From: Marilyn Secor (msecor@luxcasco.k12.wi.us)
Date: Wed Apr 12 2000 - 18:20:22 EDT

  • Next message: Betsy Scheidemantel: "classroom language"


    I also think that the teacher sets the tone when it comes to handling sexual innuendos and profanity. I admit, however, that I sidestep these issues as much as possible in 7th grade Lit. Sometimes when reading aloud (whether students are reading along or not), I delete offensive words. If they catch me, they usually just exchange glances and let it go. It saves me a lot of grief, although I'm not sure the authors would see it my way.

    We have, at times, discussed why a certain character talks this way. If a character swears only when frustrated about a certain topic, for instance, that sheds light on his personality and values. In the book we are reading now, a man only swears when talking about the War; the situation makes him feel frustrated and powerless, and words are the only weapons he has.

    I am now in the process of choosing a new class novel. It seems more difficult for me this time around because of recent zero tolerance policies in schools; I'd prefer not to teach something likely to prompt violent or politically incorrect student comments.
    For instance, although I think that Killing Mr.

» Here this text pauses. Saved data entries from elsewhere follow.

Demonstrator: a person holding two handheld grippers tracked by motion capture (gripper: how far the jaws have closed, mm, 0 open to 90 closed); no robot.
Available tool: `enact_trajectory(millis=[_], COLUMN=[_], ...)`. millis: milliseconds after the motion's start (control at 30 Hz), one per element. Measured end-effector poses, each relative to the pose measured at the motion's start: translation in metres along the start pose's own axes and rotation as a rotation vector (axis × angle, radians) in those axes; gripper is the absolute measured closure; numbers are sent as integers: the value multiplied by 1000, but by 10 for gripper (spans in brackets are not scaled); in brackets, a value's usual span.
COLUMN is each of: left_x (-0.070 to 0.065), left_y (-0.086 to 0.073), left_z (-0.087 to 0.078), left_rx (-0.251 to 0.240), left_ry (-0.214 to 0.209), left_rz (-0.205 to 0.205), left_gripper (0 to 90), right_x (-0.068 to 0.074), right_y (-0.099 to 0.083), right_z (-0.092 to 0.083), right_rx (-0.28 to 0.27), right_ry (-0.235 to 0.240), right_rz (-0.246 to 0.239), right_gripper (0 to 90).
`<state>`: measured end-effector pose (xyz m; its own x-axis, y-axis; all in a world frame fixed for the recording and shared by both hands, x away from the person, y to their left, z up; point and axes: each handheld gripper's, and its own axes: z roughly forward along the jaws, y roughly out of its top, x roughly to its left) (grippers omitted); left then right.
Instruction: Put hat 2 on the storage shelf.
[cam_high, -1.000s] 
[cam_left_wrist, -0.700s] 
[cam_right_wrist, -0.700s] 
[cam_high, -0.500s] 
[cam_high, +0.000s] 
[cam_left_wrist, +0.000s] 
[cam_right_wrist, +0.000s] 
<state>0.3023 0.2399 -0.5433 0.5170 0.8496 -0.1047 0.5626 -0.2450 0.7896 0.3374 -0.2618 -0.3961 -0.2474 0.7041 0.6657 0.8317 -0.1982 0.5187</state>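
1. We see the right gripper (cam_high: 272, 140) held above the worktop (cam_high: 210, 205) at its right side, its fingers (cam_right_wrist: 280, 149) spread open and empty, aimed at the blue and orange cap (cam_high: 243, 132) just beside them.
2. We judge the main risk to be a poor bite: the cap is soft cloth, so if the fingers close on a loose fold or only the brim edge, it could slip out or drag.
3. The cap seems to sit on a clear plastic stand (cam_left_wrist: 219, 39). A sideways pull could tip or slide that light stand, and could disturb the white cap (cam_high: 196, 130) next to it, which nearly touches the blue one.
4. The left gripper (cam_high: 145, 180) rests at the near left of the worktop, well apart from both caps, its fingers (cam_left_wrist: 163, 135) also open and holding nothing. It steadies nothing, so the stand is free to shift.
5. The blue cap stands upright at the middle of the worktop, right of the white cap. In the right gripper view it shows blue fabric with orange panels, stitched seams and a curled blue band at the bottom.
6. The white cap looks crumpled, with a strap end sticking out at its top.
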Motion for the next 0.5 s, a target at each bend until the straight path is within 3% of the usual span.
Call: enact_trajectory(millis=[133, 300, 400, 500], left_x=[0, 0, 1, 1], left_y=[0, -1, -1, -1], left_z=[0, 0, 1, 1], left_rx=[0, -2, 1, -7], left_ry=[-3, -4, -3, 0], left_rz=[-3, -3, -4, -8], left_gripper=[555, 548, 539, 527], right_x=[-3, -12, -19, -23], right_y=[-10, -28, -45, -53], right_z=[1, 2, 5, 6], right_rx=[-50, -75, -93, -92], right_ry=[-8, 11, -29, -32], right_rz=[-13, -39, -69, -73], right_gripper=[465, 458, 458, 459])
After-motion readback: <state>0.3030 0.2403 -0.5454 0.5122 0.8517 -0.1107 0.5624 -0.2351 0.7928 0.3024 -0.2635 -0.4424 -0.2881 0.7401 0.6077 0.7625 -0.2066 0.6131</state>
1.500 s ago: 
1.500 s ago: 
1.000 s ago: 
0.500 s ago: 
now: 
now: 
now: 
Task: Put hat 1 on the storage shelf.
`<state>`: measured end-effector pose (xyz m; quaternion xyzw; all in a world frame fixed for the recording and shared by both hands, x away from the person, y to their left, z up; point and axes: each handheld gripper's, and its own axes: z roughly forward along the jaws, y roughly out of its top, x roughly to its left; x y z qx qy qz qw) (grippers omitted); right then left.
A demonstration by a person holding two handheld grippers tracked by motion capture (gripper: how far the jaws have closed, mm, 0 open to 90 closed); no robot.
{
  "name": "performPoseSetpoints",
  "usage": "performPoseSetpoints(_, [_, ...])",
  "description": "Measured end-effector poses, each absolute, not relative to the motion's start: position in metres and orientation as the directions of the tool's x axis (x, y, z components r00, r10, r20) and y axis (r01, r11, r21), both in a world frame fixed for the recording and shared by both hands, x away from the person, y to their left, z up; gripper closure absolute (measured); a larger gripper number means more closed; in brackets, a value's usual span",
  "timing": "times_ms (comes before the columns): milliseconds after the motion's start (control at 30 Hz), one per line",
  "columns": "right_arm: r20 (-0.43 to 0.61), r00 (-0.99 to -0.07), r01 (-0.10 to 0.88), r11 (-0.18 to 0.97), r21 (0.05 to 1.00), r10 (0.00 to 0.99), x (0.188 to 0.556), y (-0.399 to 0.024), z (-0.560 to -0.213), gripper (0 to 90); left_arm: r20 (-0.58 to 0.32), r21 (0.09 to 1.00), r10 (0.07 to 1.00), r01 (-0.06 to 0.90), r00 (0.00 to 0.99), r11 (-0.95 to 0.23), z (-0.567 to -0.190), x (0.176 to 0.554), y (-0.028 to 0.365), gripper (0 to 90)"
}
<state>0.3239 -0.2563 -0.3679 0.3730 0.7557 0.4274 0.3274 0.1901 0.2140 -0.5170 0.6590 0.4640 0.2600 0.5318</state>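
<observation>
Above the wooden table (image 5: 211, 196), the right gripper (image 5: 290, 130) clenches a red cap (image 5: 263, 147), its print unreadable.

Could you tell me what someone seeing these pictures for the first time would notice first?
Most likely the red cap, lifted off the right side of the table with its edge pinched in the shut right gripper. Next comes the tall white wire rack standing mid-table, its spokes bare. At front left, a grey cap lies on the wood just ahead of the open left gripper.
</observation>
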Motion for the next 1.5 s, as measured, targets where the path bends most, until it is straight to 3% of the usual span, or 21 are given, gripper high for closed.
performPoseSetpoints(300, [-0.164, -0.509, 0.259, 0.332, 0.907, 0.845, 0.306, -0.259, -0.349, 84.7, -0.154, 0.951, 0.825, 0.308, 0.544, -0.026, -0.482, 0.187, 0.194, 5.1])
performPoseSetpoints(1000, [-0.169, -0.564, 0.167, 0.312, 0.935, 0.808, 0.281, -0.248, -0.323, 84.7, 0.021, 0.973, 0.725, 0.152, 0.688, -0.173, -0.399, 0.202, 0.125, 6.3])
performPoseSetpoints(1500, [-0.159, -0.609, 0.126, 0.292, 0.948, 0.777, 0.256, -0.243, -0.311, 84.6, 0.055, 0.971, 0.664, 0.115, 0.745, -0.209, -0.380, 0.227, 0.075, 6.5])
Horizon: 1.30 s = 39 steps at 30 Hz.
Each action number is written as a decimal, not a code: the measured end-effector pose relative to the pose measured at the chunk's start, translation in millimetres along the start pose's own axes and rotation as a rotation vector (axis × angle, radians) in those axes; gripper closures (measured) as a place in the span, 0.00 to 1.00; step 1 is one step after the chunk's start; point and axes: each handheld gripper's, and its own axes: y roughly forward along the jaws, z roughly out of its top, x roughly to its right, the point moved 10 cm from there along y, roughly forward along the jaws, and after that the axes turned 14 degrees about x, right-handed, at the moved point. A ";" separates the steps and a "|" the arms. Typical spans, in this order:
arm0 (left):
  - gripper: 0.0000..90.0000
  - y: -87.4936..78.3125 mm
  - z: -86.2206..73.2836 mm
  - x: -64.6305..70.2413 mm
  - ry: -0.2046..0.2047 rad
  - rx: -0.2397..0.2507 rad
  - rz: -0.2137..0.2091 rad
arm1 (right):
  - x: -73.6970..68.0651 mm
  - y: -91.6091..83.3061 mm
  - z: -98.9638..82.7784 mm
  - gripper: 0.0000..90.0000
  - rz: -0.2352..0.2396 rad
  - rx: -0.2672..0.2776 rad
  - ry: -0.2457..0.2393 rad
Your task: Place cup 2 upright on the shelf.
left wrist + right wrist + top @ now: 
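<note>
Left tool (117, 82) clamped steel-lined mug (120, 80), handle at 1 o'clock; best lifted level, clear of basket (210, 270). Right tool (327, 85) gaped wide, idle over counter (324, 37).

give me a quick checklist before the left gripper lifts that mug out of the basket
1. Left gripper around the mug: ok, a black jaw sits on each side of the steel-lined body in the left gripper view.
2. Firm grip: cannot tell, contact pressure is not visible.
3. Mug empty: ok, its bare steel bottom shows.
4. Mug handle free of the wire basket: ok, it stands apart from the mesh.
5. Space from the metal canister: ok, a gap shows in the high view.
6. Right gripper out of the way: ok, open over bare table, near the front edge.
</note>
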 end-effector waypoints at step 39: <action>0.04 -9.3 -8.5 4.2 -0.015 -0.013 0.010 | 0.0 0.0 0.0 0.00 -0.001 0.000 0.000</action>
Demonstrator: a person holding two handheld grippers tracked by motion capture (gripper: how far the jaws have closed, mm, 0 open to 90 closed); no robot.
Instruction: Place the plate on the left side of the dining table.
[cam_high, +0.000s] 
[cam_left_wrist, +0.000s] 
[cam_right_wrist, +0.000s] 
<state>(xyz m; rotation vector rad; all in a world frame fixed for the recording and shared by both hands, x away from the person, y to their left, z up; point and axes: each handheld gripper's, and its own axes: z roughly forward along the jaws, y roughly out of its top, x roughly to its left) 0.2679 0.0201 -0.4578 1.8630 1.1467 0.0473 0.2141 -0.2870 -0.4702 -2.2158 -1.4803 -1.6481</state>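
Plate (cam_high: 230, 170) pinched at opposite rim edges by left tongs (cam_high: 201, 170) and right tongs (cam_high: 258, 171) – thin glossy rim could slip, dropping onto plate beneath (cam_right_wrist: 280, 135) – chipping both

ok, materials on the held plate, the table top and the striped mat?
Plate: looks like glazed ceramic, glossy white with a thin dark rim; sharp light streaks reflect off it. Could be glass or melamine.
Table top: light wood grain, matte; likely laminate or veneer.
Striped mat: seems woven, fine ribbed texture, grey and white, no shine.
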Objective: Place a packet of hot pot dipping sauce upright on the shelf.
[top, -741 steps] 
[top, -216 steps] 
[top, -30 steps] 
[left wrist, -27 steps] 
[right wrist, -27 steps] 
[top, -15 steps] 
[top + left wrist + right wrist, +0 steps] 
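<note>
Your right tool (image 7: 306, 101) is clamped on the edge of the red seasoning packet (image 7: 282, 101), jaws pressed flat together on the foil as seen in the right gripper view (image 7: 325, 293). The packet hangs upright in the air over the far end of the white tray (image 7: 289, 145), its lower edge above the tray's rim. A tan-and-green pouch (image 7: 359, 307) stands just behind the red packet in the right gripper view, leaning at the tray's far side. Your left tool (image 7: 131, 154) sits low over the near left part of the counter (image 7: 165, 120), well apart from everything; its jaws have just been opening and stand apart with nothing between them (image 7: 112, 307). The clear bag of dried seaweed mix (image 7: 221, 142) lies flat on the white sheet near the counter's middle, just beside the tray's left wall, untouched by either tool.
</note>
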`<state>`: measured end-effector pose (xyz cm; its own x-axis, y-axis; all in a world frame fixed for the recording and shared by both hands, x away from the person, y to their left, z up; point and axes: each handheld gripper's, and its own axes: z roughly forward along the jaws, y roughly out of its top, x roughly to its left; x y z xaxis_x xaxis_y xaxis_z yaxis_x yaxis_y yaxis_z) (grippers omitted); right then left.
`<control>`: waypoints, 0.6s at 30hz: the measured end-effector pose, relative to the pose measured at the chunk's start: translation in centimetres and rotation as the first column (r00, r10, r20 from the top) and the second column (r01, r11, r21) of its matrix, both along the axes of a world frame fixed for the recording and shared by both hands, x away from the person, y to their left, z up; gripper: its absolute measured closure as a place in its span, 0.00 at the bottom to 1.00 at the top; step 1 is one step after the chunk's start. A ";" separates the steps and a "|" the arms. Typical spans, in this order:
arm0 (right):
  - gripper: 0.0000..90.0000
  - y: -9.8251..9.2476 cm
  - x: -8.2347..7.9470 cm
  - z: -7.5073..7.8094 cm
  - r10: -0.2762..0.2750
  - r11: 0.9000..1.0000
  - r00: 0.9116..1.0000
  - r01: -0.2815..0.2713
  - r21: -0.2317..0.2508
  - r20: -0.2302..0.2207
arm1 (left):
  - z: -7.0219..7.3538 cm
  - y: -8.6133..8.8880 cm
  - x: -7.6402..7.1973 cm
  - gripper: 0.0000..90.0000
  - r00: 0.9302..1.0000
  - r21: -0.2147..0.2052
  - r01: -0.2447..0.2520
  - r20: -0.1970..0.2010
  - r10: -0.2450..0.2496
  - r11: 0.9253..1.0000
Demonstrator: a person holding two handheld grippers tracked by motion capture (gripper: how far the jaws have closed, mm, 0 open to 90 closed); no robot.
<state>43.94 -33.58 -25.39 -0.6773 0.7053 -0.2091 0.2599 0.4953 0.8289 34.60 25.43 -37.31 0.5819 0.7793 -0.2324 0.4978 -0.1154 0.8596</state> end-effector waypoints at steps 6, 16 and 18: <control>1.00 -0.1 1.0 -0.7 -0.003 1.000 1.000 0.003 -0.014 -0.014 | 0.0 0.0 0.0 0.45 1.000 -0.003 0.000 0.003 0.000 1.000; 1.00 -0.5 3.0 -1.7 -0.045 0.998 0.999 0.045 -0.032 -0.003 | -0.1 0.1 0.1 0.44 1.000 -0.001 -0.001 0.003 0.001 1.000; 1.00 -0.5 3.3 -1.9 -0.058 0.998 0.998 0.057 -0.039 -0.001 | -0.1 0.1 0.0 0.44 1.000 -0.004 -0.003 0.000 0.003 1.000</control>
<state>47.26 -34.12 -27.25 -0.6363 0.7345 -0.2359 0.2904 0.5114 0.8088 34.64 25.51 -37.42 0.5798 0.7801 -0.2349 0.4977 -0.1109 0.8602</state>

Griffin is a wonderful novel that teaches valuable lessons and have read it aloud to classes in the past, I will not choose it as an assigned class novel in light of all the school violence in recent years. I will continue to recommend it to individual students to read on their own...

    I also find myself rejecting novels with excessive profanity and sexual innuendos. Given two novels of equal merit, I will choose the less offensive one. We had a censorship battle in our district a few years ago, and it wasn't pretty... I'd hate to set off that sort of situation.